TASK PROMPT:
Once the line containing "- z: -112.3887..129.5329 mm" is found in the entries below, reproduce it and every line after it, stopping at and including the line containing "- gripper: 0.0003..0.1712"; reproduce nothing else, and keep each line exact.

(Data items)
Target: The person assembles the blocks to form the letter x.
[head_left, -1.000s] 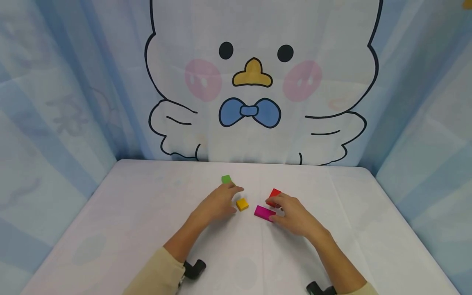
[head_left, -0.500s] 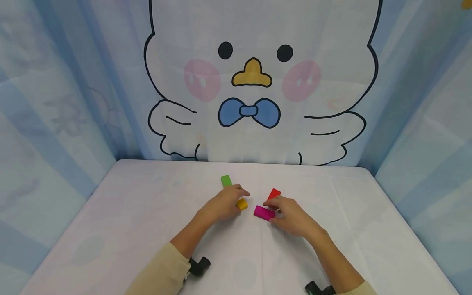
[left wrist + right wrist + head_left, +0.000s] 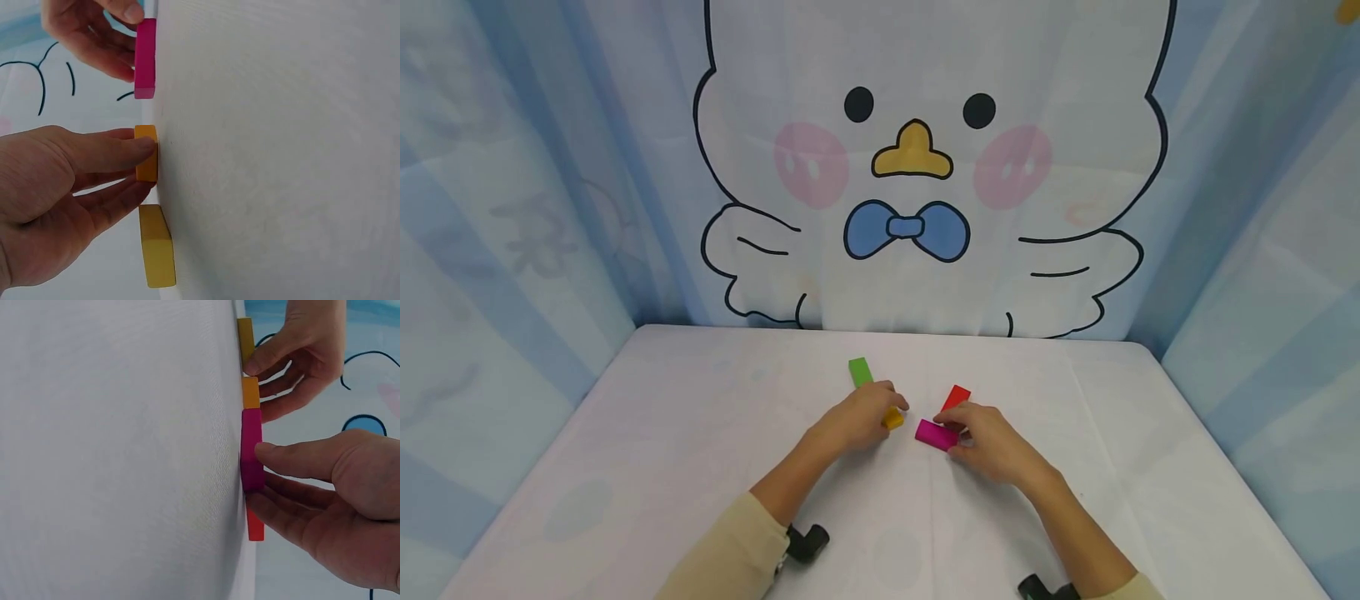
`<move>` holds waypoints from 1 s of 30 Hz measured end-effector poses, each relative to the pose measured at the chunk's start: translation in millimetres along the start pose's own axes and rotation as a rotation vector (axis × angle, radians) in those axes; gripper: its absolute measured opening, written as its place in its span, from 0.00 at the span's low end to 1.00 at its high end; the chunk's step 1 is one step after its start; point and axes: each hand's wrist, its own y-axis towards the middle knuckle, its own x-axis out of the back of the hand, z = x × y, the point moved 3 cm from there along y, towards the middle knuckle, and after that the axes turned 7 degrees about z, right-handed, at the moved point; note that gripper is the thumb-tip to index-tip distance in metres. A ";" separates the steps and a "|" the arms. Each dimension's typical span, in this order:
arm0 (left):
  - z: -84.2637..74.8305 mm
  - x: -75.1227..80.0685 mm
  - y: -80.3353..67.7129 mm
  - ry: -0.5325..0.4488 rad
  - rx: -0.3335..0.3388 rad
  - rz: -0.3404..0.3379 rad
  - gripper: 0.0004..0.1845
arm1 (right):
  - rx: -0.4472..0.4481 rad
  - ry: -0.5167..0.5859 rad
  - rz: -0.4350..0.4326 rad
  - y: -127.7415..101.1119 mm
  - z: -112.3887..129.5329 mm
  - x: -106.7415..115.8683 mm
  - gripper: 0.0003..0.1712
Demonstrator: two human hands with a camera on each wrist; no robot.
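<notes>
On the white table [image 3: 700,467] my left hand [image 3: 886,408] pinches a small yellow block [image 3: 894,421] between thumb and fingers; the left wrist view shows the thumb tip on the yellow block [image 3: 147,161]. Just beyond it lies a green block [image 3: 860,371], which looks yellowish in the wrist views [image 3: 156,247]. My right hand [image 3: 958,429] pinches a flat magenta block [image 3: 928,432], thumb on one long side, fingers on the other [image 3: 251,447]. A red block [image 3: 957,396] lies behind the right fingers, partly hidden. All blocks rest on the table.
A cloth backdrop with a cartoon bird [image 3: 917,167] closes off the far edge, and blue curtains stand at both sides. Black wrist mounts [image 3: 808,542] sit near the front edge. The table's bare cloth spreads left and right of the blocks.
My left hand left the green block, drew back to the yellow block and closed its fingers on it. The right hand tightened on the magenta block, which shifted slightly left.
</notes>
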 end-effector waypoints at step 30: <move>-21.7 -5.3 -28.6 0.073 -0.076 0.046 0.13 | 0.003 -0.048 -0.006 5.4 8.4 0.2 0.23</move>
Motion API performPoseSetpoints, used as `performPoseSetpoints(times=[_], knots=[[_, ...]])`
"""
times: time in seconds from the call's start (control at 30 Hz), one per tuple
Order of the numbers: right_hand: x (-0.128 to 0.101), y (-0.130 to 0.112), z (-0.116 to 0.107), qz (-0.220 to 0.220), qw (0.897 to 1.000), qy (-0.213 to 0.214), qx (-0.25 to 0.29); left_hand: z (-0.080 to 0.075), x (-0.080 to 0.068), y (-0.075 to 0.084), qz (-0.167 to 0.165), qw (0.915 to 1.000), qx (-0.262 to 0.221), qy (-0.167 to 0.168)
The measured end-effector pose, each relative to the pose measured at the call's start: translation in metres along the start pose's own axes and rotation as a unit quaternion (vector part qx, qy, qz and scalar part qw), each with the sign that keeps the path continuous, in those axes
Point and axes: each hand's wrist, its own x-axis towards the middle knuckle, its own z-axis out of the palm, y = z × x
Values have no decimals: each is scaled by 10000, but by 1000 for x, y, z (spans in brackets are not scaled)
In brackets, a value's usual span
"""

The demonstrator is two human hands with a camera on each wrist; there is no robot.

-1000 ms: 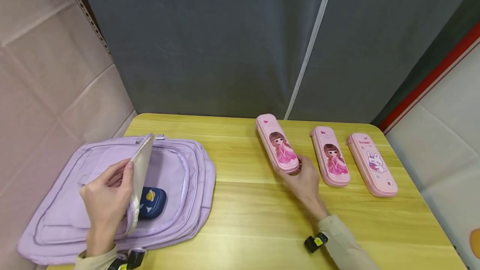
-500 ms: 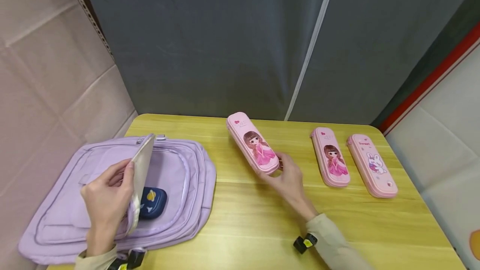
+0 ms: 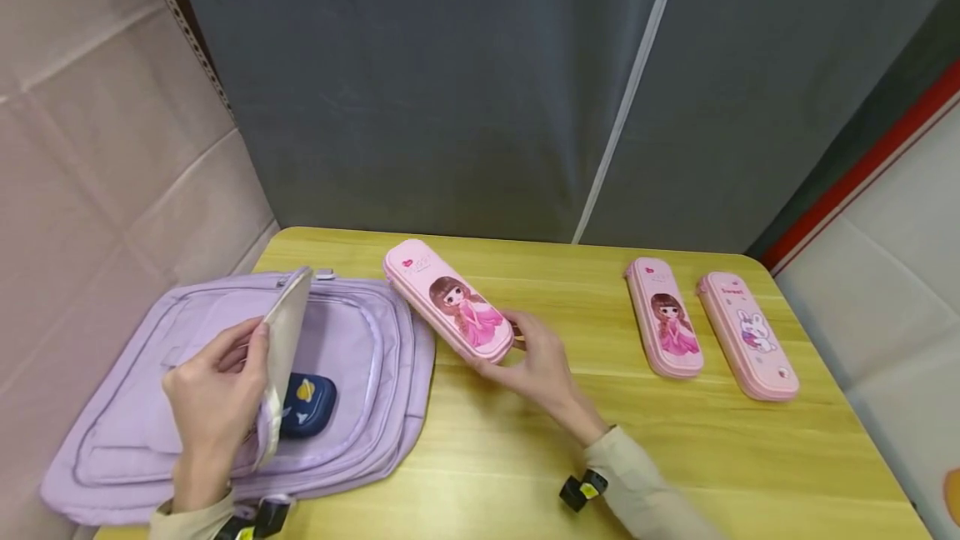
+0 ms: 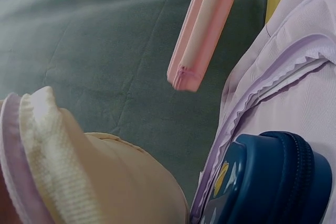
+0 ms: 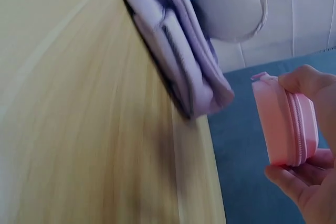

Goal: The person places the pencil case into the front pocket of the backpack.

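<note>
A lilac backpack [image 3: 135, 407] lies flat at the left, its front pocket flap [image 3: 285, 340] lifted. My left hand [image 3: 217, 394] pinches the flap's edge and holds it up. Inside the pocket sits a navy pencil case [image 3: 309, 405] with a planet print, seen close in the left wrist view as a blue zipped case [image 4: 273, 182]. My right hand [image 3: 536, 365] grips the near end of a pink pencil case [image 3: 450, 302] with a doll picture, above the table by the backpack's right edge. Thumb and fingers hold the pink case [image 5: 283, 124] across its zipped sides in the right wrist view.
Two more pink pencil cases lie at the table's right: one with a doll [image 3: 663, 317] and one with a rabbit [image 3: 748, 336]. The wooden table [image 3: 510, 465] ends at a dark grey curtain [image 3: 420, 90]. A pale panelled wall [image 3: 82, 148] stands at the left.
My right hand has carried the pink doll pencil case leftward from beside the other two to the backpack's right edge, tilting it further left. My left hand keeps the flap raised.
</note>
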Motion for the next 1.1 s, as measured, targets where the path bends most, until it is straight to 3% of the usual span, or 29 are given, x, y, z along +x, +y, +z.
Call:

ANSWER BELOW:
  - z: -112.3887..129.5329 mm
  - x: -106.7415..115.8683 mm
  - gripper: 0.0003..0.1712

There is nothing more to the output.